Sempre segui fazendo meu trabalho com alegria, determinação, coragem e a perspectiva de que é necessário muito esforço e persistência. Jamais pensei em desistir e abandonar o barco. Na verdade, sempre quis me aprimorar, estudar mais sobre técnicas de vendas e produtos, e pesquisar histórias de grandes líderes da humanidade.

Quando via mulheres melhorando de vida ao vender produtos que ajudavam na autoestima de outras mulheres, isso me dava mais combustível para continuar com o negócio.

Hoje temos 60 funcionários diretos, contando os funcionários das fábricas e lojas próprias. Na fábrica, a grande maioria é de mulheres, que são costureiras, cortadeiras, revisoras e modelistas. Além disso, também temos 3 mil trabalhadores indiretos, comtemplando os franqueados e seus funcionários.

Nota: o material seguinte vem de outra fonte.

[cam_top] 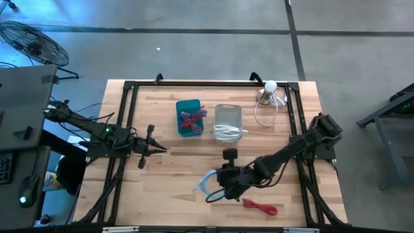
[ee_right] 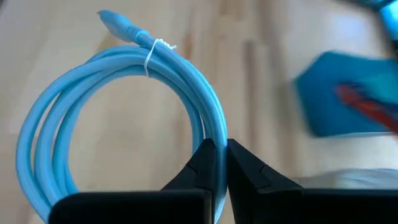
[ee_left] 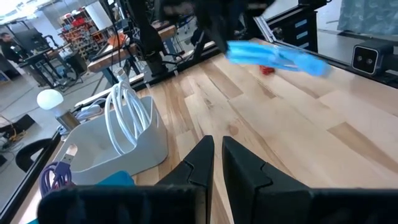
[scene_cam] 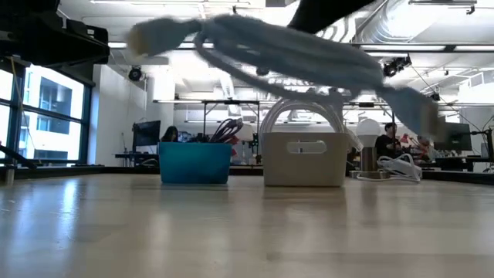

Nossa empresa tem um olhar especial para mulheres. Oferecemos treinamentos semanais não apenas de venda, mas sobre como criar novas oportunidades, como ajudar outras pessoas que se encontram em dificuldades, entre outros assuntos.

Inclusive, muitas mulheres se formaram na universidade e a empresa pagou todos os estudos. É um fator de que me orgulho muito.

'Auge do meu sucesso é filho conduzir a empresa'

Além de cofundadora, sou responsável pelo setor de expansão da marca em Santa Catarina e faço parte do Conselho da Yang. Atualmente temos duas lojas próprias e outras nove licenciadas. Minha expectativa é encerrar 2022 com vinte franquias —cinco contratos já estão fechados e sendo implementados no estado de São Paulo.

Nos próximos três anos, a ideia é abrir mais 30 lojas e investir R$ 4 milhões na marca. Queremos dobrar o tamanho da nossa fábrica em Caxias do Sul até lá.

Dois dos meus filhos trabalham na empresa. O Samuel, em parceria com minha nora Cristini, comanda os negócios em Caxias do Sul. A Manoela, que eu levava junto nas vendas de porta em porta, atualmente está à frente da loja em Balneário Camboriú, cidade para onde me mudei em 2014. O mais velho, Micael, seguiu a carreira de fotógrafo, mas já chegou a trabalhar com a gente.

Para mim, o auge do meu sucesso é meu filho conduzir a empresa tão bem ao lado da sua esposa. Ainda tenho como plano profissional estar com mais de 200 lojas pelo Brasil afora. Temos total capacidade para isso."